Séchez complètement la pastille d’ADN, puis, dissolvez-la dans le tampon Tris-HCl. Avant de commencer, préparez les solutions requises et échantillonner le mélange selon les directives manuscrites. Daturez l’échantillon d’ADN en le chauffant à 100 degrés Celsius pendant 10 minutes, puis placez-le sur la glace.
Coupez la taille appropriée d’une membrane en nylon et rincez-la à l’aide de 6X SSC. Placez la membrane sur un appareil à taches point et connectez la pompe à vide. Repérer les points de six microlitres sur la membrane et hybrider pendant 30 minutes à 80 degrés Celsius.

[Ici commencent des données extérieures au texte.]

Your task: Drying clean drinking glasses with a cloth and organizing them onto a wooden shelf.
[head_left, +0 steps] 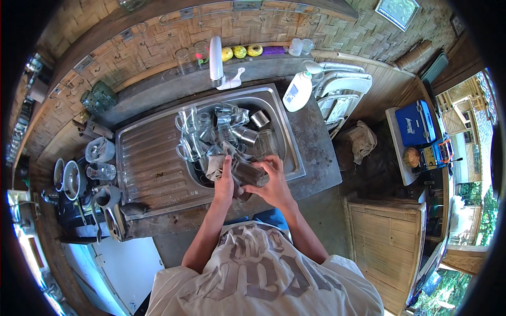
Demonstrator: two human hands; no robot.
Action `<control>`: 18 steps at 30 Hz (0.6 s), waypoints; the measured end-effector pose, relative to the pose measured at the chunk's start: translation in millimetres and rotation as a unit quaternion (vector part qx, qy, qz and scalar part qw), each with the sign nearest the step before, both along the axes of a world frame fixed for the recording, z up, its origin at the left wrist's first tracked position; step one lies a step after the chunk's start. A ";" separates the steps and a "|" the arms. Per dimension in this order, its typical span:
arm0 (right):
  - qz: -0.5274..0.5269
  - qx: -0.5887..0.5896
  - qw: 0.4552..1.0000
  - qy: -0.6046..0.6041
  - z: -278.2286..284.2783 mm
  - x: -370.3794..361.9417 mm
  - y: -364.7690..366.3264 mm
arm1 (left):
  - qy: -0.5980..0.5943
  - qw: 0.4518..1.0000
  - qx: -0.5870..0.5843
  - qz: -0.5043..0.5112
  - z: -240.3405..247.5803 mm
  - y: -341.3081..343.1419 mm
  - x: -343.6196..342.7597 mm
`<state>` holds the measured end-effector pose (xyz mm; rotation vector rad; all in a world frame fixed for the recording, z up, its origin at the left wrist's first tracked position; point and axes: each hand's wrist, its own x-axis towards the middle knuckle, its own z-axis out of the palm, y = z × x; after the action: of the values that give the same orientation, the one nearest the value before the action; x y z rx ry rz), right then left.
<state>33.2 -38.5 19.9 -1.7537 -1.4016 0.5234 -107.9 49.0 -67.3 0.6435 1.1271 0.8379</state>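
Note:
Over the near edge of the steel sink basin (289, 138), both hands are busy with one drinking glass (249, 174). My right hand (273, 180) curls its fingers and thumb round the right side of the clear glass. A greyish cloth (215, 167) is bunched in my left hand (225, 181), pressed against the glass's left end. Behind them, the basin is heaped with glass mugs (188, 122), more glasses (268, 141) and shiny metal cups (259, 118). Part of the cloth lies hidden behind my left fingers.
A white tap (215, 63) rises behind the sink. The ribbed drainboard (153, 152) extends left, with pans (74, 179) and a glass jar (101, 170) beyond it. A white bottle (299, 91) stands at the basin's back right, near white folding chairs (342, 87). Further right sits a blue cooler (415, 124).

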 end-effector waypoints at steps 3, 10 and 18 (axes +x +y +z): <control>-0.001 -0.029 0.990 0.137 -3.1 21.4 -8.2 | 0.136 0.974 0.181 -0.008 14.3 -11.7 24.2; -0.133 -0.089 0.894 0.418 -17.4 62.1 -37.3 | 0.048 0.985 0.156 -0.063 41.1 -25.9 100.1; -0.316 0.009 0.939 0.140 -22.1 152.6 -79.2 | 0.001 0.957 -0.030 -0.289 35.3 -49.0 196.8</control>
<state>185.8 -117.7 -2.2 -1.8978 -0.5898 0.3795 88.9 0.0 -32.0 0.8657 0.8898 0.2989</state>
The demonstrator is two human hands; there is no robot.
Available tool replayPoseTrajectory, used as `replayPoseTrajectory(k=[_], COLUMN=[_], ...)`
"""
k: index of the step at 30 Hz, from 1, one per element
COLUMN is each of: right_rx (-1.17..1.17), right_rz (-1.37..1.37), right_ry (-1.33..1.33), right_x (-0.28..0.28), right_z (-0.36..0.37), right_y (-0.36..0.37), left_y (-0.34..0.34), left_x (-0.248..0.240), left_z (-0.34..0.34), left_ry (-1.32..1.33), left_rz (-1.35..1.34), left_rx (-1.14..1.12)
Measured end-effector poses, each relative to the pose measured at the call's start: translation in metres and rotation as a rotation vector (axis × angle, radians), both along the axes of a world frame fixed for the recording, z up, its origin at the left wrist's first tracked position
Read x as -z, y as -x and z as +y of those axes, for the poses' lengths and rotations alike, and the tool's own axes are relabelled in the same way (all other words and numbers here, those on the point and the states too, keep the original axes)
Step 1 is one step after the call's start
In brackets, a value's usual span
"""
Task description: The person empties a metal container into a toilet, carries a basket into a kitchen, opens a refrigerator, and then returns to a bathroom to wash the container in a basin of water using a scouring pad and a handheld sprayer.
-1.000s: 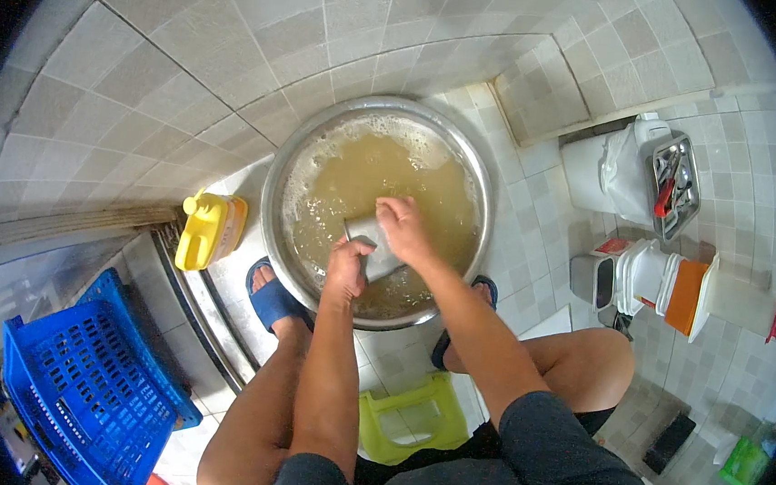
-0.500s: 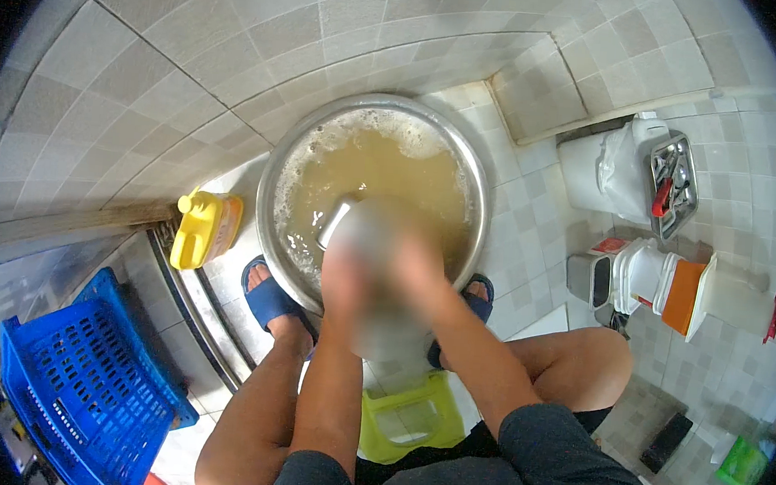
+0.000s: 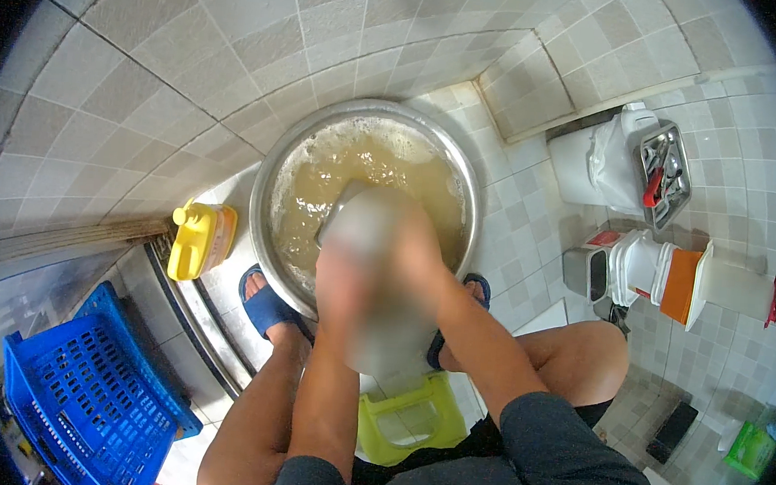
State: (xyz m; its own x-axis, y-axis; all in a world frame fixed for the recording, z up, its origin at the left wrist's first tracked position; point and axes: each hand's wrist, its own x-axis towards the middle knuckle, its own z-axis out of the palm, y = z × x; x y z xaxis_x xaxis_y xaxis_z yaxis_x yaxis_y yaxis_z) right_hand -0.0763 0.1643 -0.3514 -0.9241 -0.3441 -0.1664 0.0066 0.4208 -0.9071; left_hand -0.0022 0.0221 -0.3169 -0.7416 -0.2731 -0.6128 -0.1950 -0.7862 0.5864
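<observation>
A wide round metal basin (image 3: 475, 204) of cloudy, foamy, yellowish water stands on the floor between my feet. Over its near side is a metal container (image 3: 339, 209); its silvery edge shows, but a blurred patch covers most of it. My left hand (image 3: 343, 255) is closed at the container's near left side, its fingers partly smeared. Close by on the right, my right hand (image 3: 415, 252) reaches in over the same patch, its fingers too blurred to make out. A greyish, blurred shape extends below the hands past the basin's near rim.
A yellow jug (image 3: 195, 241) stands left of the basin. Further left is a blue plastic crate (image 3: 94, 393). On the right are a white bucket (image 3: 581, 165), a metal tray of utensils (image 3: 665, 178) and stacked containers (image 3: 641, 267). A lime-green stool (image 3: 411, 418) is below me.
Both hands and the metal container stay over the basin's near side, with only a slight shift. The foam on the water has thinned and spread differently. The whole view has tilted a little.
</observation>
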Motion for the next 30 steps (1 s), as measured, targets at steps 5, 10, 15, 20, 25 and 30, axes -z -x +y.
replayPoseTrajectory(k=[5, 10, 15, 20, 25, 30], right_rx=[0.461, -0.103, -0.399, -0.608, -0.378, -0.222], right_rz=[-1.288, -1.073, -0.434, 0.174, 0.534, 0.463], right_ry=[0.603, 0.146, -0.454, -0.525, -0.448, -0.342], right_x=[-0.017, -0.025, -0.024, -0.076, -0.085, -0.074], right_z=[-0.005, 0.011, 0.012, -0.044, -0.033, -0.026], right_y=[0.058, 0.085, 0.079, 0.032, -0.008, -0.070], left_y=[-0.003, -0.002, 0.015, 0.005, 0.016, 0.021], left_x=[0.015, 0.050, 0.048, 0.061, 0.044, 0.038], left_z=[-0.012, -0.026, -0.005, -0.017, 0.000, 0.005], left_ry=[-0.381, -0.439, -0.337, -0.121, -0.497, -0.520], left_rz=[0.013, -0.164, -0.314, -0.226, 0.037, 0.088], left_rx=[-0.023, 0.305, 0.342, 0.383, -0.003, -0.097])
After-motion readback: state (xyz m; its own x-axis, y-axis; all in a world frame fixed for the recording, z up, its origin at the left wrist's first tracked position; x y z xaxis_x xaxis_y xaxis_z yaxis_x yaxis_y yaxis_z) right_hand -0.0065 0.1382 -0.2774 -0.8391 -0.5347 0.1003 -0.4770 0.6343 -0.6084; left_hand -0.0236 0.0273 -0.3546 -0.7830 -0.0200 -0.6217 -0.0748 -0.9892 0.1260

Ensuite, bloquez la membrane de l’échantillon avec du lait sans gras et de la solution saline tamponnée tris, ou SCT, pendant une heure. Ajouter l’anticorps polyclonal anti-5-hydroxyméthylcytosine à la membrane et incuber toute la nuit à quatre degrés Celsius. Le lendemain, laissez la membrane de l’échantillon à température ambiante pendant une heure, puis lavez la membrane trois fois avec le SCT.
Incuber la membrane avec l’anticorps secondaire anti-lapin pendant 30 minutes, puis, laver trois fois avec tbs. Visualiser les signaux de chimioluminescence et quantifier leur intensité. Ce protocole peut être utilisé pour visualiser la 5-hydroxyméthylcytosine, ou 5hmC, dans l’hippocampe des souris adultes.
Immunofluorescence avec des anticorps contre les cellules neuronales, le 5hmC révèle qu’il ya un enrichissement de 5hmC dans les neurones. La dynamique de 5hmC pendant le développement neuronal peut être déterminée avec un essai de point-tache des échantillons d’ADN isolés des cellules souches neurales adultes proliférantes et différenciées. Les niveaux mondiaux de 5hmC augmentent de manière significative pendant la différenciation et le niveau de 5hmC dans les neurones est plus élevé que dans les cellules souches neurales.
L’étape clé de cette méthode est de s’assurer que la dénaturation complète des échantillons d’ADN.